Centre for Infectious Disease Epidemiology & Research, University of Cape Town, Falmouth Building, Observatory, Cape Town, 7925, South Africa.
Christian Heumann, Institut für Statistik, Ludwig-Maximilians Universität München, München, Germany.
Stat Med. 2018 Jun 30;37(14):2252-2266. doi: 10.1002/sim.7654. Epub 2018 Apr 16.
Many modern estimators require bootstrapping to calculate confidence intervals because either no analytic standard error is available or the distribution of the parameter of interest is nonsymmetric. It remains however unclear how to obtain valid bootstrap inference when dealing with multiple imputation to address missing data. We present 4 methods that are intuitively appealing, easy to implement, and combine bootstrap estimation with multiple imputation. We show that 3 of the 4 approaches yield valid inference, but that the performance of the methods varies with respect to the number of imputed data sets and the extent of missingness. Simulation studies reveal the behavior of our approaches in finite samples. A topical analysis from HIV treatment research, which determines the optimal timing of antiretroviral treatment initiation in young children, demonstrates the practical implications of the 4 methods in a sophisticated and realistic setting. This analysis suffers from missing data and uses the g-formula for inference, a method for which no standard errors are available.

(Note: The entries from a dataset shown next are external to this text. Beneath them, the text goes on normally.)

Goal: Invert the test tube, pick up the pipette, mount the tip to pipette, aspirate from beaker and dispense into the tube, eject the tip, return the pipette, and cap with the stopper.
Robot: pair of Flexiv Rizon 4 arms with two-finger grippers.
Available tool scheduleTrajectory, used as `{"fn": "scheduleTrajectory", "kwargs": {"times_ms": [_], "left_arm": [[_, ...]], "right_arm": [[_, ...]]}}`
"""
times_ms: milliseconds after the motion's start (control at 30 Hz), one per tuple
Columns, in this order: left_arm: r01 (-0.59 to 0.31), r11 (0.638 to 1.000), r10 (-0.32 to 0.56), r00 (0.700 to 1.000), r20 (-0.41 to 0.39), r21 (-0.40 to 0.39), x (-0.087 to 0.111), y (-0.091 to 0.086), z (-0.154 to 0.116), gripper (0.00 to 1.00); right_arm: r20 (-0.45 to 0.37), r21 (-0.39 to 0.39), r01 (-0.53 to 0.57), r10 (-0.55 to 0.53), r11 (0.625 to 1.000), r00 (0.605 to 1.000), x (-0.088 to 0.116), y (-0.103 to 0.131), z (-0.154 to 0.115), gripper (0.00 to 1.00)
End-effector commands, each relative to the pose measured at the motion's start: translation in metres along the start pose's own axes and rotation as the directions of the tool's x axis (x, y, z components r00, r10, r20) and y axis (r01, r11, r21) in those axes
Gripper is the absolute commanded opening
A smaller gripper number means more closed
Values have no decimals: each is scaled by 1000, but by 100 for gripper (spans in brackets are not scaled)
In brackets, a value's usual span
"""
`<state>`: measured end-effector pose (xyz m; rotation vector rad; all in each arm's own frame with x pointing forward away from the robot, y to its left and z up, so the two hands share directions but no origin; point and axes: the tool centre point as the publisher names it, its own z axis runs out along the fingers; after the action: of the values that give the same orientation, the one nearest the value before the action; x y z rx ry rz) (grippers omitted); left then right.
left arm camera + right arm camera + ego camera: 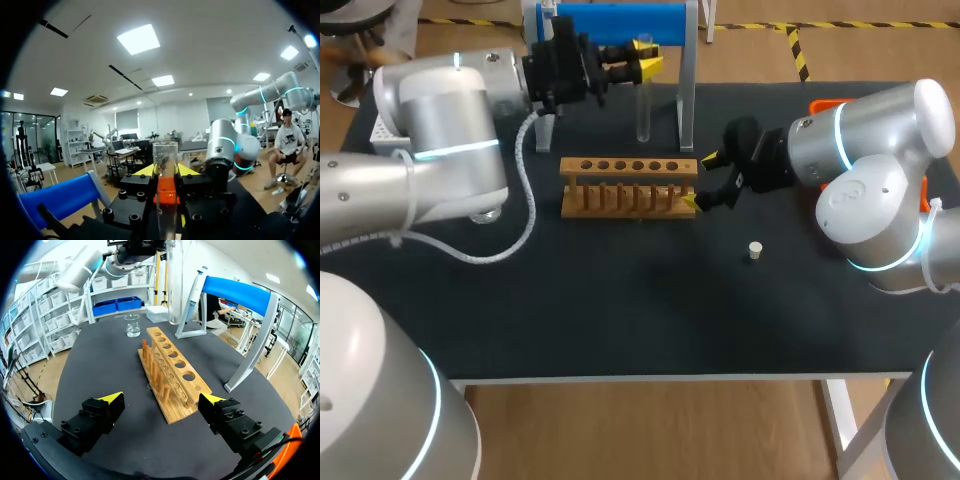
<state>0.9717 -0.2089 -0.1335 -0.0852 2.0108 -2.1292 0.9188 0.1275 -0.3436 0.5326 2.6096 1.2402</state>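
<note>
My left gripper [645,62] is shut on a clear glass test tube [643,105], which hangs upright above the table behind the wooden rack [628,185]. In the left wrist view the tube [165,157] stands between the yellow-tipped fingers [144,171]. My right gripper [704,180] is open at the rack's right end; its wrist view shows the rack [172,365] lying ahead between the spread fingers. The pipette [195,290] hangs on the blue stand [240,292]. A glass beaker [132,325] stands beyond the rack. A small white stopper [754,250] sits on the mat right of the rack.
The blue pipette stand [620,25] with metal legs is at the table's back. An orange object [825,105] shows behind my right arm. The beaker [485,212] is mostly hidden under my left arm. The black mat [640,310] reaches the front edge.
</note>
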Motion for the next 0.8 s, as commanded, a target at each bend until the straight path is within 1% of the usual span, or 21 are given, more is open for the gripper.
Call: {"fn": "scheduleTrajectory", "kwargs": {"times_ms": [33, 233, 567, 800], "left_arm": [[7, 1000, -6, 1000, -21, 11, -5, 10, -2, 0], [23, 1000, -23, 1000, -15, 15, -6, 20, -4, 0], [49, 999, -49, 999, -23, 23, -4, 30, -2, 0], [57, 998, -57, 998, -33, 2, -1, 37, -1, 0]], "right_arm": [[-1, 2, 0, 0, 1000, 1000, 0, 0, 0, 100], [-1, 2, 0, 0, 1000, 1000, 0, 0, 0, 100], [-1, 2, 0, 0, 1000, 1000, 0, 0, 0, 100], [-1, 2, 0, 0, 1000, 1000, 0, 0, 0, 100]]}}
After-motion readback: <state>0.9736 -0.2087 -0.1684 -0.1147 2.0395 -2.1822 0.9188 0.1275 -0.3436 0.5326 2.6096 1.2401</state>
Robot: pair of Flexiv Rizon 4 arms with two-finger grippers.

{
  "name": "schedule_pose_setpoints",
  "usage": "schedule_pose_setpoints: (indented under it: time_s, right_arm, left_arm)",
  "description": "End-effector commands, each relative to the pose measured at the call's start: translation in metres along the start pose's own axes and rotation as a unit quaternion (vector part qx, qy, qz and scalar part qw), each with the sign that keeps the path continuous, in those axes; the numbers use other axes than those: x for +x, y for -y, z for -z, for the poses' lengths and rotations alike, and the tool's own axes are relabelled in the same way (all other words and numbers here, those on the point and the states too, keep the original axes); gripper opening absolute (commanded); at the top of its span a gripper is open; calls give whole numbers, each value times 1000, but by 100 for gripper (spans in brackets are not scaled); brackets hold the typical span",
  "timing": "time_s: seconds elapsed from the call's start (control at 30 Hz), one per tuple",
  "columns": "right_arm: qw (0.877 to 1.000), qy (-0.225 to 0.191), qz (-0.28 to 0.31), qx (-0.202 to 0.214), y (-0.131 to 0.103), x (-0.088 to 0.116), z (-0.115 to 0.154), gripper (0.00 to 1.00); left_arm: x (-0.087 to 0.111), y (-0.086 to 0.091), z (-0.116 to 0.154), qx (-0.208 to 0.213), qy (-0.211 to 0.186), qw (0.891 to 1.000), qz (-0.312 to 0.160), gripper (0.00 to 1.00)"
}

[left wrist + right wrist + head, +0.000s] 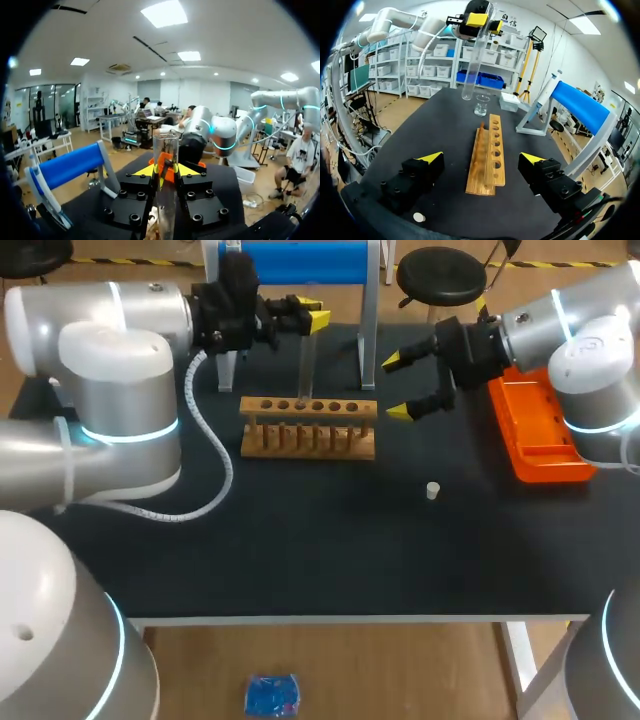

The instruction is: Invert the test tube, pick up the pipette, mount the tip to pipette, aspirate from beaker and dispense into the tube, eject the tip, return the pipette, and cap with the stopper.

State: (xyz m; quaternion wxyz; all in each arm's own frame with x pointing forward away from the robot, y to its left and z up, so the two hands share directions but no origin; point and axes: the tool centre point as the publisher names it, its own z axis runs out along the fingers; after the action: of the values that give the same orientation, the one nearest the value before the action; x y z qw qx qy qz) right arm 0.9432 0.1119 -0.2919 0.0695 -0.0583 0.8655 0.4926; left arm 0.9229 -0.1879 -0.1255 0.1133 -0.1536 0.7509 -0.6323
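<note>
My left gripper (305, 318) is shut on a clear test tube (304, 360), which it holds upright, and the tube's lower end hangs just over the wooden rack (308, 427). In the left wrist view the tube (165, 160) stands between the yellow fingertips (145, 171). My right gripper (398, 387) is open and holds nothing, to the right of the rack and a little above the table. From the right wrist, the rack (487, 150) lies ahead of that gripper (482, 159), and beyond it are the held tube (475, 60) and a small glass beaker (481, 106). A white stopper (432, 490) lies on the mat.
The blue pipette stand (300, 260) is at the back of the table, and a white pipette (546, 95) hangs on it. An orange tray (535, 430) lies at the right edge under my right arm. A small white box (509, 101) sits beside the beaker.
</note>
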Motion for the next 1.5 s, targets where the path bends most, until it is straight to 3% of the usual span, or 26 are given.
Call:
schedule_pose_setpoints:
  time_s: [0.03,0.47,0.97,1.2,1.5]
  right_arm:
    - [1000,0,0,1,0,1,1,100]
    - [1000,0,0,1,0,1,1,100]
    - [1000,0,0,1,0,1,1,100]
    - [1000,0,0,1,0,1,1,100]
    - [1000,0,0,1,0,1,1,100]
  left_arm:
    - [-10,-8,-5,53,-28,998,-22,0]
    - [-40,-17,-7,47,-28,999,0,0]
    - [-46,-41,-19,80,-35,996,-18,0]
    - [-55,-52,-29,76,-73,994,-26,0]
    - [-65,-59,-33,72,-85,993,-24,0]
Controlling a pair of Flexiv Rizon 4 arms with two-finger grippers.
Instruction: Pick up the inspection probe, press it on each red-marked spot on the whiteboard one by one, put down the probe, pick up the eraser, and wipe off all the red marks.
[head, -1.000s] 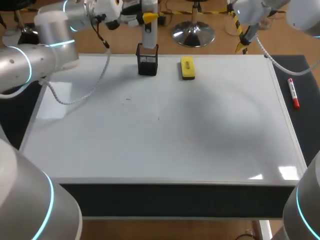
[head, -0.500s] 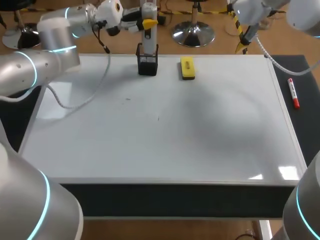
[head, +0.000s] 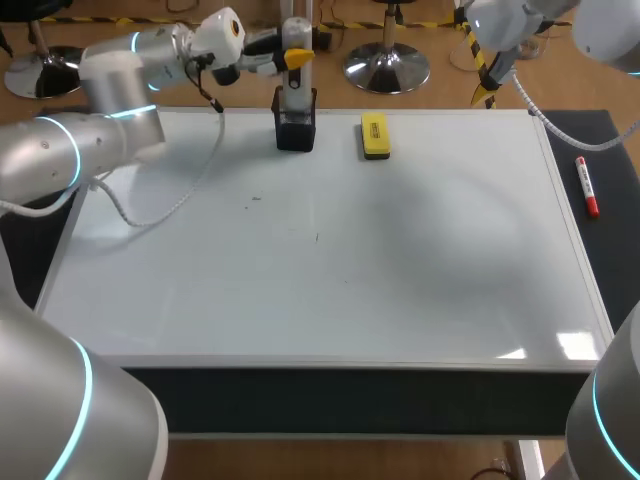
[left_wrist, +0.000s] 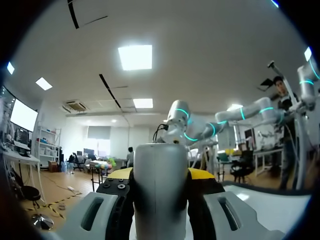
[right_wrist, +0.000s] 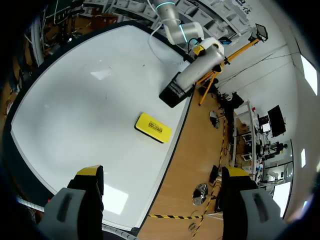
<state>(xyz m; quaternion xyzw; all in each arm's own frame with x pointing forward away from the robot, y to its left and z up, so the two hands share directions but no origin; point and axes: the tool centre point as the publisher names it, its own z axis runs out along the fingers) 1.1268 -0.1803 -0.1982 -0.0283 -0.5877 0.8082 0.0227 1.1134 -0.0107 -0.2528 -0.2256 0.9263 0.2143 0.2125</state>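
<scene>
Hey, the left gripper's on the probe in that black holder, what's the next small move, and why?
Probably open the left gripper and back straight up. Over the last second it has lowered the probe into the black holder, where it now stands upright with its lower end inside. The yellow eraser lies beside the holder on the whiteboard, next in the task.

1. The white rectangular whiteboard (head: 400, 280) lies flat before us.
2. At its far edge, left of the middle, stands the black mesh holder (head: 296, 132), and the grey cylindrical inspection probe (head: 297, 92) stands upright in it.
3. Our left gripper (head: 298, 55) clasps the probe from both sides, above the holder.
4. The yellow block eraser (head: 375, 136) lies on the board, just right of the holder.
5. The red marker pen (head: 586, 187) lies off the board, beside its right edge.
</scene>
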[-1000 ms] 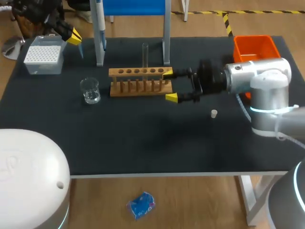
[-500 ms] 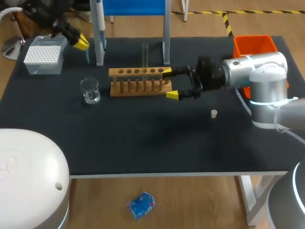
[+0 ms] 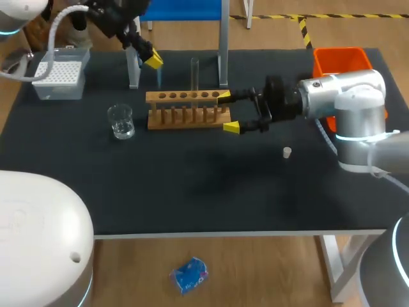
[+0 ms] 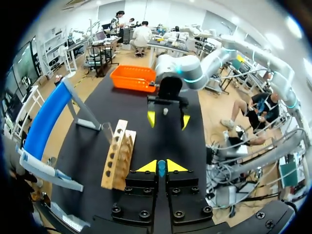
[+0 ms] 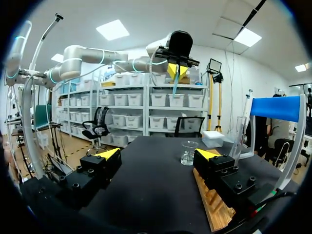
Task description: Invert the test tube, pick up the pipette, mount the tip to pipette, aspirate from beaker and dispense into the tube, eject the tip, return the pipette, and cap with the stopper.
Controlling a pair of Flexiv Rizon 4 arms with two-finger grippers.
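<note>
Overhead, L gripper is clamped on the pipette, which hangs tip-down behind the rack. Its likely targets: beaker lower, front-left of it; upright tube just to its right. R gripper gapes empty at rack's end.

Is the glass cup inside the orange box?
No, the glass beaker stands on the black table beside the wooden rack, far from the orange bin.
</note>
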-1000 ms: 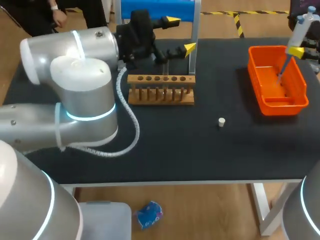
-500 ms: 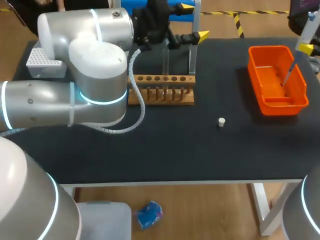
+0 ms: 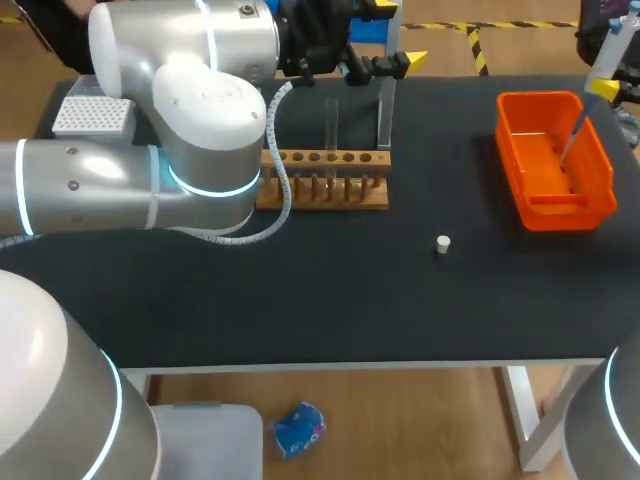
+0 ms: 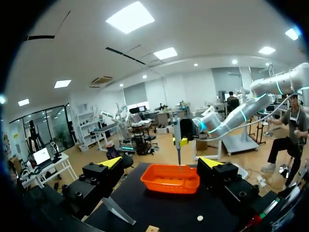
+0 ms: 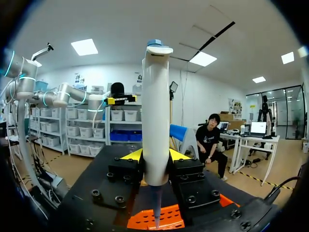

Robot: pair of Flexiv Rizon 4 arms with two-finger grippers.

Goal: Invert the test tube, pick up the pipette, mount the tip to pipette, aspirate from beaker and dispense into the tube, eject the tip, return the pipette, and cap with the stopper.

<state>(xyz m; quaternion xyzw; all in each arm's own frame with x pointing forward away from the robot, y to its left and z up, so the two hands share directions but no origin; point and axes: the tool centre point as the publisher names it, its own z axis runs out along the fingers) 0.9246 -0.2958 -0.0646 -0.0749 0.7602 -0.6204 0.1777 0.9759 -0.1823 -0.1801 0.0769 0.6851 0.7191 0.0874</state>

许多现代估计量需要进行自举法来计算置信区间,因为要么没有可用的解析标准误差,要么感兴趣的参数的分布是非对称的。然而,当涉及到多重插补来处理缺失数据时,如何获得有效的自举推断仍然不清楚。我们提出了 4 种方法,这些方法直观上很有吸引力,易于实现,并将自举估计与多重插补相结合。我们表明,这 4 种方法中的 3 种方法可以得出有效的推断,但这些方法的性能因插补数据集的数量和缺失程度的不同而有所不同。模拟研究揭示了我们方法在有限样本中的行为。来自 HIV 治疗研究的一个主题分析,确定了在年幼儿童中开始抗逆转录病毒治疗的最佳时机,在一个复杂和现实的环境中展示了这 4 种方法的实际意义。该分析存在缺失数据,并使用 g 公式进行推断,该方法没有可用的标准误差。